The concept continued to grow and, five years later in 1972, the Swedish car maker developed its own rear-facing child seat, followed by a world first from Volvo in 1976 - the booster cushion.

To this day, booster seats play an integral role in keeping children safe in cars. Though there are slight variations, in most Australian children aged over 7 can legally be secured by an adult seatbelt, though Volvo encourages boosters being used for a longer period of time.

According to Volvo, once over the age of 3 or 4, children who sit facing forward should use a booster cushion until they are 140cm tall and 10 years old.

Many current Volvo models feature integrated booster seats; this world first feature was initially included in the 960 back in 1990.

Double integrated pop-up booster cushions were introduced in the S40 in 1995, and 1999 marked the arrival of the world’s first rearward-facing seat for ISOFIX. Both an infant and toddler seat could be fitted in the same ISOFIX frame.

But it didn’t stop there. A two-stage booster seat made its debut in the Volvo V70 Estate in 2007.

For every parent, the safety of their offspring is a constant concern and keeping up with changes and developments in this arena is par for the course.

The local landscape is looking likely to evolve. In June 2013, changes to the Australian/New Zealand Standard for child restraints (AS/NZS 1754) were approved, opening the door to ISOFIX compatible child restraints.

Despite ISOFIX only seats being acceptable in many other countries, legal requirements in Australia will see the ISOFIX fitting teamed with a top-tether.

The decision has sparked a storm of controversy, given that the current global standard finds ISOFIX, on it’s own, meets and exceeds safety regulations.

ISOFIX only seats are commonly used in many countries, yet here in Australia we’re likely to have to wait for ISOFIX plus top-tether seats to be produced by baby seat manufacturers.

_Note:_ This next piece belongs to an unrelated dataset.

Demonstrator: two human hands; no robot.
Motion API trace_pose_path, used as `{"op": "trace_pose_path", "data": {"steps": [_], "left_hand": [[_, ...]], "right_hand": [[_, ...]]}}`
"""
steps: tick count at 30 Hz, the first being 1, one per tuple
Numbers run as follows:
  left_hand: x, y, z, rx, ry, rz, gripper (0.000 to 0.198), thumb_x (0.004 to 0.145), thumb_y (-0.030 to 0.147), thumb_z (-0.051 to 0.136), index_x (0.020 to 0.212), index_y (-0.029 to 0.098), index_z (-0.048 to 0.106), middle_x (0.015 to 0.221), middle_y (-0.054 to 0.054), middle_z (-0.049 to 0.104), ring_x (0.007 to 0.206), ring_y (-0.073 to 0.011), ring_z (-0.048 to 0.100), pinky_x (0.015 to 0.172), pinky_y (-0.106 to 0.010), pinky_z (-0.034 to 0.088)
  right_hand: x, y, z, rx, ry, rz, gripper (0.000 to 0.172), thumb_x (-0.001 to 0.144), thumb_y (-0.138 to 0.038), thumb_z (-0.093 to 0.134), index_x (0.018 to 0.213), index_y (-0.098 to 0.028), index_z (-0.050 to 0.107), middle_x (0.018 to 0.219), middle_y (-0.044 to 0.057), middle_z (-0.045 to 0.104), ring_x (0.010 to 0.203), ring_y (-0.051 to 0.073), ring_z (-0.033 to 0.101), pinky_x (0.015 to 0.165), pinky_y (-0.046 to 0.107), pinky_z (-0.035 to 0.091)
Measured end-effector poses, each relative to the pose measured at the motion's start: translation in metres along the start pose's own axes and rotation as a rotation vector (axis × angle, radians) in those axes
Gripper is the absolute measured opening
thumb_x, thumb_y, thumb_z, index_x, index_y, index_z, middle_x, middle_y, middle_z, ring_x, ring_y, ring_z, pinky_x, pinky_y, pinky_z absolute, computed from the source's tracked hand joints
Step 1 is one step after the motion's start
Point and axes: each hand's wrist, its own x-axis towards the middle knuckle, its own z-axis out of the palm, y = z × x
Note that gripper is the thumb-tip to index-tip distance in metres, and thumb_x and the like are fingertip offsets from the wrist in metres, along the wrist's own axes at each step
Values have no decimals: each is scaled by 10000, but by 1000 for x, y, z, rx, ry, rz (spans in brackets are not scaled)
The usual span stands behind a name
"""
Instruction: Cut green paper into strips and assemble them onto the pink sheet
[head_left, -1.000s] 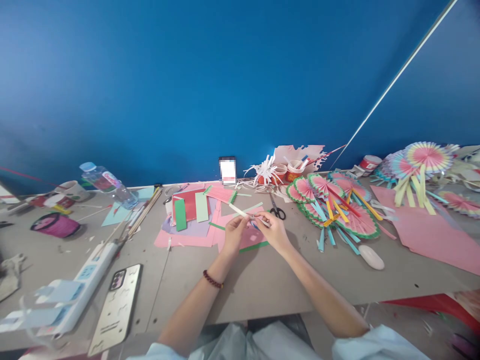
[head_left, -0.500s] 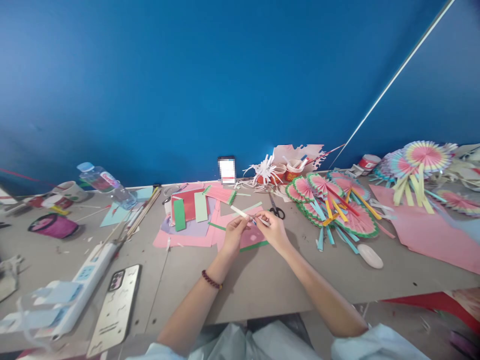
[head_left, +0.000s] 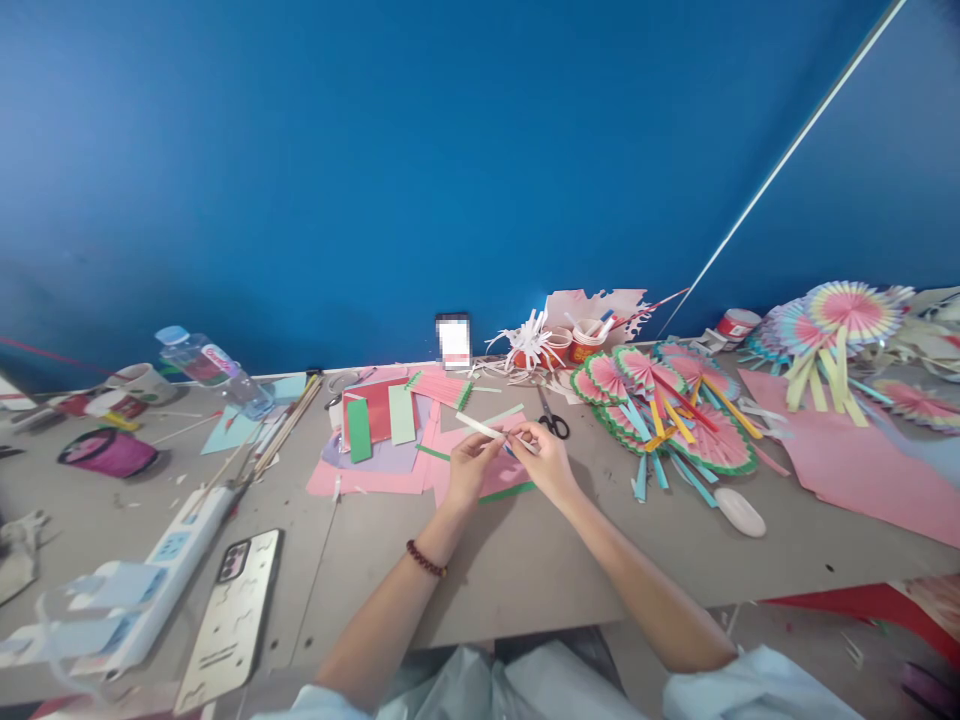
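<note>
Between my two hands is a thin white strip (head_left: 478, 426), which sticks out to the upper left. My left hand (head_left: 470, 470) pinches it near its middle, with a beaded bracelet (head_left: 426, 558) on the wrist. The fingertips of my right hand (head_left: 541, 455) close on the strip's right part and meet the left fingertips. A small blue bit shows under the right fingers, too small to make out. Beneath the hands lie pink paper (head_left: 450, 487) and a dark green strip (head_left: 508, 492). Black scissors (head_left: 553, 424) rest just beyond my right hand.
Folded pink and green paper fans (head_left: 701, 435) and a white oval object (head_left: 741, 512) are on the right. Coloured sheets (head_left: 371, 465) lie left of centre. Further left are a bottle (head_left: 214, 368), a power strip (head_left: 169, 570) and a phone (head_left: 231, 615).
My hands have drawn closer together, the left shifting slightly right. The white strip has tilted flatter, and its free end has moved a little left.
</note>
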Motion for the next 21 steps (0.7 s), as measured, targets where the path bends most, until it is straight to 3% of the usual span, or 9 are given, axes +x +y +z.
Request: {"op": "trace_pose_path", "data": {"steps": [7,21], "left_hand": [[-4,3,0,74,103,-26,324,652,487,801,596,188,688,574,-3,592,611,-147,542,639,-283,456],[0,-8,-3,-40,54,-54,278,665,449,792,690,176,748,683,-31,677,619,-124,528,652,-262,441]], "right_hand": [[-2,-1,2,13,-5,22,198,826,-385,584,906,-208,625,661,-27,559,640,158,601,618,254,484],[-2,3,2,53,-15,8,241,845,-411,587,941,-191,604,693,-15,567,695,174,623,684,288,517]]}}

The ACCC (Australian Competition and Consumer Commission) is yet to give its final stamp of approval to mandate the changes.

Even if this happens, it could still be 6 months before we see ISOFIX car seats hit the Aussie market, given that the combination of ISOFIX and top-tether isn’t seen anywhere in the world.

Many car seat manufacturers, including Britax, the company behind Safe-n-Sound, are expected to incorporate the new standard as soon as it’s mandated. But new models will take time to pass through the approval process before heading into full production and finally hitting our shelves.

Volvo has long been a vocal supporter of the use of ISOFIX car seats in Australia.